Time is the thing: AI-powered, occasionally incorrect calendar events
Using an LLM to manage a Google Calendar, with multimodal GPT4, scotch tape, URL encoding and screenshots
I live and die by my Google Calendar. The first event is from 9 May 2007 (“Meet M.”). Since then, with few exceptions, every day is pretty much accounted for.
My pet peeve is how much time it takes to add events. Especially if you want to have a nice descriptive title, correct hours and location for every event, it takes at least 2 minutes to enter all that. A tragic burden, I know.
ChatGPT in principle doesn't have a Google Calendar integration, but we'll find a way to make it work!
Schedule what I tell you
Let's go! First we'll try asking ChatGPT to put an event on my Google Calendar.
No dice, there's no calendar integration built-in.
But, Google Calendar has a nice feature that constructs new events from special links that encode all of the event information in URL parameters. ChatGPT cannot add an event to my calendar, but it could craft the right link that will pre-populate all the information.
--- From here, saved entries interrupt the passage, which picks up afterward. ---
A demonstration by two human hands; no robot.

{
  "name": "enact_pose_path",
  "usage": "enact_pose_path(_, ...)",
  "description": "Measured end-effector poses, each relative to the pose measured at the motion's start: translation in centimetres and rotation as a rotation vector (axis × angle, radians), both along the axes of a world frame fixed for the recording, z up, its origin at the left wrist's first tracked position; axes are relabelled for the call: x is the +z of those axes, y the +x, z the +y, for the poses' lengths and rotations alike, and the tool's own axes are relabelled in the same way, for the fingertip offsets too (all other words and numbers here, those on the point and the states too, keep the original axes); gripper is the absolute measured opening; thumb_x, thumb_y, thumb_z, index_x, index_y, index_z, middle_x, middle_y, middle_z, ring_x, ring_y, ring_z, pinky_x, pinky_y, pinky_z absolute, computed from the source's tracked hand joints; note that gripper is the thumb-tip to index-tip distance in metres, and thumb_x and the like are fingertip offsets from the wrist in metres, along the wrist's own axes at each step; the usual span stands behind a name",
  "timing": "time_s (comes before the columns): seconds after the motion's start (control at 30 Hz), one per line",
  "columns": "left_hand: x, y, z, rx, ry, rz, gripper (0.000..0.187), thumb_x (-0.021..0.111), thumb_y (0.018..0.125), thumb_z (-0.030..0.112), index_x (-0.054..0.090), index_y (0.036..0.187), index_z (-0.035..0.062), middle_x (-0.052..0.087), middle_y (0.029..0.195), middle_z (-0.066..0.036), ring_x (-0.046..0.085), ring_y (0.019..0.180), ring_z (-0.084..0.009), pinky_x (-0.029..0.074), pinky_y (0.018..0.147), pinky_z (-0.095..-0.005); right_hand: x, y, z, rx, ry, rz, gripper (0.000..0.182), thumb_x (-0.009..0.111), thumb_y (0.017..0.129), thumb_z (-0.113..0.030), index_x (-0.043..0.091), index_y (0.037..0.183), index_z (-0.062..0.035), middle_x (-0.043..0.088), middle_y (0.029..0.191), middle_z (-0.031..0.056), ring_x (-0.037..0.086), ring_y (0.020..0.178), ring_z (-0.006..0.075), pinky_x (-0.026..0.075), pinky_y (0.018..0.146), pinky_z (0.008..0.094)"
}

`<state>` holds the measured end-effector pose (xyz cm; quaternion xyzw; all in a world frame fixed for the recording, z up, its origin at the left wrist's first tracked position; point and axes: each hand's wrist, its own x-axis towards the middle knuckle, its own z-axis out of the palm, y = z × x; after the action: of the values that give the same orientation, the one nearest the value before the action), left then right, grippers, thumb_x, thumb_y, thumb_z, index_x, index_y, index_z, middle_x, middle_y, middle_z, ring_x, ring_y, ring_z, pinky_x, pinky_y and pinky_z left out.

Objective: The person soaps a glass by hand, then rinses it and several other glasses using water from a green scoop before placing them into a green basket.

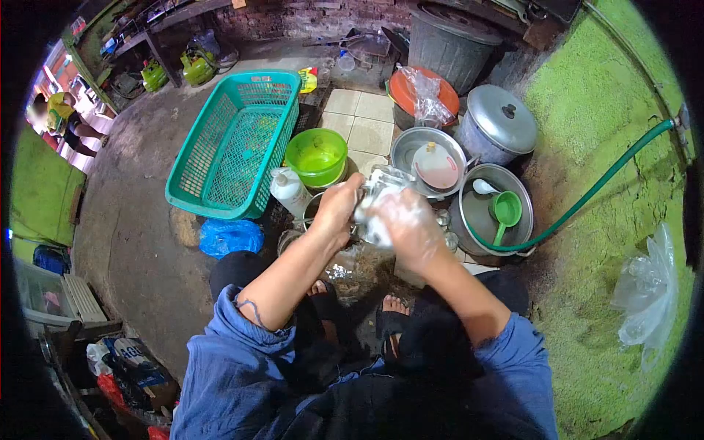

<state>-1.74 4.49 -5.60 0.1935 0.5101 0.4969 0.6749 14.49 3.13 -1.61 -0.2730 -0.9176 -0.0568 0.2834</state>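
Observation:
Near the middle, my left hand (340, 207) is closed on one side of a clear, glass-like container (386, 178) covered with white suds. My right hand (411, 229), foamy and blurred by motion, presses against the container's near side; what its fingers hold is hidden by foam. Just left of my left hand stands a white bottle (290, 192). Behind it sits a bright green basin (317, 156). To the right, a metal basin (428, 163) holds a round lid-like piece, and a metal pot (496, 209) holds a green dipper (506, 210) and a white spoon.
A teal basket (178, 192) lies left, with a blue plastic bag (231, 238) below it. A lidded pot (496, 121), an orange-red lid (424, 94) and a dark bin stand back right. A green hose (609, 180) runs into the metal pot. Another person (62, 117) is far left.

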Motion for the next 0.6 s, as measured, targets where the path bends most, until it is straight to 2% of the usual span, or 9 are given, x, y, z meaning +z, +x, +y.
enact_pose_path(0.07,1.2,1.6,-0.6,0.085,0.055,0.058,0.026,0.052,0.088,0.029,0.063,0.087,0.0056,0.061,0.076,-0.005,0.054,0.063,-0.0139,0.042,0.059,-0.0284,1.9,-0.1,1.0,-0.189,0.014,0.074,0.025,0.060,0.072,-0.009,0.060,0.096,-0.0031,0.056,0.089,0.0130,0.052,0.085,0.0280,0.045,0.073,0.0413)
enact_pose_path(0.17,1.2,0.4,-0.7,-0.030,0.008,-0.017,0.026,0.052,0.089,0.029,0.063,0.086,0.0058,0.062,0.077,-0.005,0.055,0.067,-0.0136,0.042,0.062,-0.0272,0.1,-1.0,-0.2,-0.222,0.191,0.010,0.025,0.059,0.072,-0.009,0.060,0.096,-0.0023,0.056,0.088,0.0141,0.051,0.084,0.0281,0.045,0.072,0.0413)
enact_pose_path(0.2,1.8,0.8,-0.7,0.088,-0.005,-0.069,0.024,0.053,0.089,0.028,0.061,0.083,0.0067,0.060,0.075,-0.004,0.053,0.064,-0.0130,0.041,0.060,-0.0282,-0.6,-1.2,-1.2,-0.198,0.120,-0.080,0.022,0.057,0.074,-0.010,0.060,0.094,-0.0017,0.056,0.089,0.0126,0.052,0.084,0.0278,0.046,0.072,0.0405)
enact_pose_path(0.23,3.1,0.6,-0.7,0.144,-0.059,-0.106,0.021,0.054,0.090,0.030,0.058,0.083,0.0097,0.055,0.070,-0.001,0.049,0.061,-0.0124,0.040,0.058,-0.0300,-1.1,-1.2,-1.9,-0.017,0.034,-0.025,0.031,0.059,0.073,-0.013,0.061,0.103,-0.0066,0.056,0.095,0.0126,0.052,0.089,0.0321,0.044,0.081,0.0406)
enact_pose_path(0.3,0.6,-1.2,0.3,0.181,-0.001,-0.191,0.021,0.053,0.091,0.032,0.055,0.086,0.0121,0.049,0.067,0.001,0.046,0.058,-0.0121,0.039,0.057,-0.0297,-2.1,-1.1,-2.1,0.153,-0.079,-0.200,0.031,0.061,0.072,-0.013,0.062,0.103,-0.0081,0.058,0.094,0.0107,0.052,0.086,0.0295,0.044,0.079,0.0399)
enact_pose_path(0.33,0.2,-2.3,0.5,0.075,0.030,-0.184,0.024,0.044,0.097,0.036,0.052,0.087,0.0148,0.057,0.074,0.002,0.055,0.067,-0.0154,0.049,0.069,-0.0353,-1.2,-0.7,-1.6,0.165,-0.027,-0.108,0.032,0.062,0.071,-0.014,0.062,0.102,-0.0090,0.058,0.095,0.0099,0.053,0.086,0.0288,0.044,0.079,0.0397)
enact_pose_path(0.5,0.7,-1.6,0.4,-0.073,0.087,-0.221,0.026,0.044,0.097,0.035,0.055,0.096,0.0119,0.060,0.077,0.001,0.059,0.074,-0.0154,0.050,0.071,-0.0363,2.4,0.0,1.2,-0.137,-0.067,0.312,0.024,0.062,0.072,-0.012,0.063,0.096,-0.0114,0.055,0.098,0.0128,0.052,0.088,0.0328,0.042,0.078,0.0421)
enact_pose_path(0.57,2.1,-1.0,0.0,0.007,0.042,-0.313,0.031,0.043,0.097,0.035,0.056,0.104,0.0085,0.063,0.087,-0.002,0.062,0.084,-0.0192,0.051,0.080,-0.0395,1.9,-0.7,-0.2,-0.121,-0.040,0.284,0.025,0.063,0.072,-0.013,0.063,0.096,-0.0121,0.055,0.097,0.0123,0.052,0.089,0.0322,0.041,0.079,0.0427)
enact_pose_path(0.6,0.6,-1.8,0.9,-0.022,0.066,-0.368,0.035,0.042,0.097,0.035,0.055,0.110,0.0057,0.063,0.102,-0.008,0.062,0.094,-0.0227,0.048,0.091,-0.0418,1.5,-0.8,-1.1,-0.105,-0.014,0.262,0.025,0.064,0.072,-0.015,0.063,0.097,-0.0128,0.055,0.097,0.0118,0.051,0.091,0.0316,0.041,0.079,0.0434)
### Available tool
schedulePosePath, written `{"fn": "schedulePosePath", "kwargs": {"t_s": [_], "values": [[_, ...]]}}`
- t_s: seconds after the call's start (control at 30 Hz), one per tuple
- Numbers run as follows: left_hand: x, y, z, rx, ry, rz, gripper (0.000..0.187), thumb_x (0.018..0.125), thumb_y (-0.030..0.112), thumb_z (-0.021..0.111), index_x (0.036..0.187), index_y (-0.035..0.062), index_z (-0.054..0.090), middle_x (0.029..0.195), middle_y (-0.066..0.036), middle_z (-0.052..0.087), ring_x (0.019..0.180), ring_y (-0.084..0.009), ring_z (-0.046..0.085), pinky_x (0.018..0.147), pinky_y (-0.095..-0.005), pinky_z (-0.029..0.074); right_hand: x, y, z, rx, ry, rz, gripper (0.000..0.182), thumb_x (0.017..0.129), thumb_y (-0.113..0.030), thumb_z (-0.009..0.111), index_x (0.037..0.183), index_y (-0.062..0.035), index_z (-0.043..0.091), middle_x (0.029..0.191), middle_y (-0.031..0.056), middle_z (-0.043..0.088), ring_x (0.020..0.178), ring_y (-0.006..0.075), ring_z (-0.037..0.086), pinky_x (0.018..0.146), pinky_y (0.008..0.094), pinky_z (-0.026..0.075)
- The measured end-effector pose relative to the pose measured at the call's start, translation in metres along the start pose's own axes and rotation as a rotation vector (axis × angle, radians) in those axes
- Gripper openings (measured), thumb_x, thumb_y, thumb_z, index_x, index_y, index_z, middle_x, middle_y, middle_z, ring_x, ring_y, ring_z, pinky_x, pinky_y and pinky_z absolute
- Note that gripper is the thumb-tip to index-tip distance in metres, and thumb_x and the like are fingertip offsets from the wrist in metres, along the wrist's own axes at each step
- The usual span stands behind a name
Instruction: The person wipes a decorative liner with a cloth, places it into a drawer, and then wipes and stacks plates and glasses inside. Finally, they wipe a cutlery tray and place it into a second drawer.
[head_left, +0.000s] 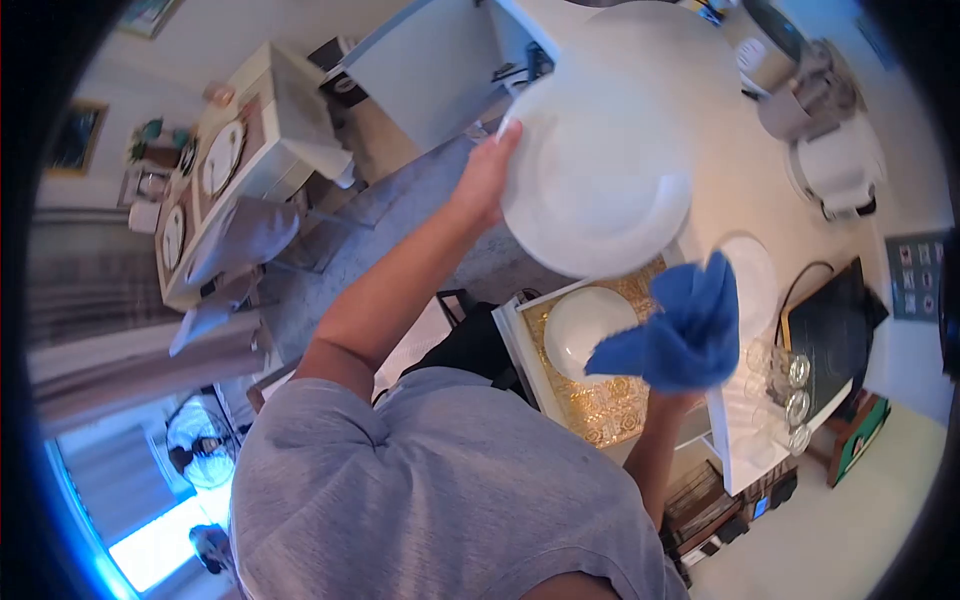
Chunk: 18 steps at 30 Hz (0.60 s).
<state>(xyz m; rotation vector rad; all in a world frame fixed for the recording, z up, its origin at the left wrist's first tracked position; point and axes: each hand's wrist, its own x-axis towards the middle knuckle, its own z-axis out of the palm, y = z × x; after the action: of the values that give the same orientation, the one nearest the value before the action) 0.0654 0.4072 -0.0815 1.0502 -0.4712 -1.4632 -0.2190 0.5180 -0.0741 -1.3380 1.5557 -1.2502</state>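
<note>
My left hand (pixel 486 178) grips the left rim of a large white plate (pixel 590 170), held up tilted in front of me. A blue cloth (pixel 690 330) is bunched over my right hand (pixel 678 402); it hides the fingers, and the cloth is apart from the raised plate. Below the two hands is a pulled-out drawer (pixel 530 352) with a shiny gold patterned liner (pixel 610 425). Inside it lies another white plate (pixel 588 322), partly covered by the cloth in my view.
On the white counter (pixel 720 180) to the right lie a white plate (pixel 752 268) and several clear glasses (pixel 797 405). A dark flat panel (pixel 825 335) and a white appliance (pixel 838 168) stand farther right. At the left is a dining table (pixel 262 150) with set plates.
</note>
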Motion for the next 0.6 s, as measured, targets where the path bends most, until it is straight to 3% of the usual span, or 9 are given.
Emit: {"fn": "schedulePosePath", "kwargs": {"t_s": [0.07,0.13,0.2,0.27,0.37,0.43,0.57,0.6], "values": [[-0.033,-0.007,-0.013,0.05,0.037,-0.063,0.043,0.091,0.037,0.049,0.116,0.002,0.05,0.103,-0.011,0.06,0.088,-0.0207,0.061,0.077,-0.0383,0.052,0.032,-0.009,0.02,-0.414,-0.142,-0.414,0.08,0.068,-0.029,0.076,0.131,-0.0011,0.036,0.134,0.0203,0.036,0.122,0.0333,0.038,0.098,0.0419,0.035],[-0.058,-0.024,-0.017,0.103,0.04,-0.15,0.044,0.09,0.039,0.05,0.113,0.0019,0.052,0.099,-0.01,0.062,0.086,-0.018,0.062,0.074,-0.0354,0.053,0.057,0.012,0.053,-0.441,-0.304,-0.403,0.091,0.062,-0.044,0.076,0.133,-0.0036,0.035,0.14,0.0239,0.024,0.129,0.0388,0.025,0.103,0.0489,0.024],[-0.069,-0.046,-0.016,0.112,-0.039,-0.22,0.041,0.091,0.039,0.049,0.108,0.0019,0.055,0.096,-0.009,0.062,0.086,-0.0159,0.061,0.073,-0.033,0.052,0.057,0.01,0.096,-0.665,-0.276,-0.383,0.092,0.06,-0.057,0.071,0.133,-0.0123,0.037,0.142,0.0203,0.024,0.13,0.0456,0.019,0.102,0.0591,0.015],[-0.064,-0.065,-0.025,0.065,-0.072,-0.225,0.039,0.091,0.038,0.049,0.107,0.002,0.055,0.096,-0.008,0.062,0.084,-0.0154,0.061,0.073,-0.032,0.052,0.026,0.004,0.127,-0.609,-0.333,-0.511,0.079,0.066,-0.051,0.068,0.132,-0.0163,0.04,0.142,0.0188,0.025,0.13,0.0453,0.019,0.101,0.0623,0.014],[-0.06,-0.065,-0.018,0.019,-0.041,-0.229,0.037,0.092,0.036,0.047,0.104,0.0022,0.057,0.097,-0.009,0.063,0.083,-0.0156,0.062,0.075,-0.0309,0.051,-0.02,0.033,0.109,-0.498,-0.337,-0.467,0.067,0.071,-0.039,0.067,0.13,-0.0188,0.043,0.14,0.0184,0.028,0.128,0.046,0.021,0.102,0.0622,0.014],[-0.07,-0.058,-0.003,0.04,-0.058,-0.286,0.037,0.092,0.036,0.048,0.104,0.0023,0.057,0.097,-0.009,0.063,0.084,-0.016,0.062,0.074,-0.0311,0.051,-0.049,0.043,0.059,-0.535,-0.619,-0.55,0.057,0.076,-0.032,0.061,0.128,-0.014,0.046,0.136,0.0191,0.033,0.128,0.0436,0.024,0.104,0.0571,0.014],[-0.067,-0.077,0.009,0.151,-0.146,-0.373,0.037,0.091,0.036,0.051,0.104,0.0019,0.057,0.097,-0.009,0.063,0.083,-0.0171,0.063,0.073,-0.0321,0.052,-0.029,0.09,0.001,-0.752,-0.356,-0.313,0.054,0.076,-0.026,0.062,0.127,-0.0132,0.047,0.135,0.0188,0.035,0.128,0.0429,0.025,0.104,0.0555,0.015],[-0.069,-0.085,0.016,0.159,-0.183,-0.397,0.037,0.091,0.036,0.051,0.104,0.0019,0.057,0.097,-0.009,0.063,0.083,-0.0171,0.063,0.073,-0.0321,0.052,-0.013,0.086,0.004,-0.699,-0.175,-0.28,0.055,0.076,-0.024,0.062,0.127,-0.0131,0.046,0.135,0.0189,0.035,0.128,0.0425,0.026,0.105,0.055,0.015]]}}
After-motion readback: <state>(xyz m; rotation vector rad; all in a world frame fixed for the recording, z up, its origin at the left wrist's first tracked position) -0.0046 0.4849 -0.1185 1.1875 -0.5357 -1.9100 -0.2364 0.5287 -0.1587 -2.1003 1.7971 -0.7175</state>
Let’s try!
And just like this, it worked! The “Google Calendar Event Link” is a clickable URL that points to google.com/calendar, with the event details encoded in request parameters:
text=Dentist+Appointment&details=Visit+to+the+dentist.&location=27+Rue+de+Mogador
Let’s try clicking on it
Almost perfect! The time is wrong due to time zones issues, but even this only takes one follow-up request to correct:
The new link works correctly 🥳.
Schedule what I show you
OK, scheduling from a text description is nice, but often the input is visual: an event website or physical leaflet. Can it handle scheduling based on information in a picture?
Here’s an event page of an amazing cinema club in Paris:
Let’s give it a try:
The link works perfectly 👏. GPT4 is a multimodal model, it can handle requests that are explained in text but require information contained in a picture.
The final test: find the right time
Alright, this is all good and nice but we all know that often the hard part is not entering the data, but finding the right slot. Surely the model isn’t clever enough to find an open slot in my agenda… right ?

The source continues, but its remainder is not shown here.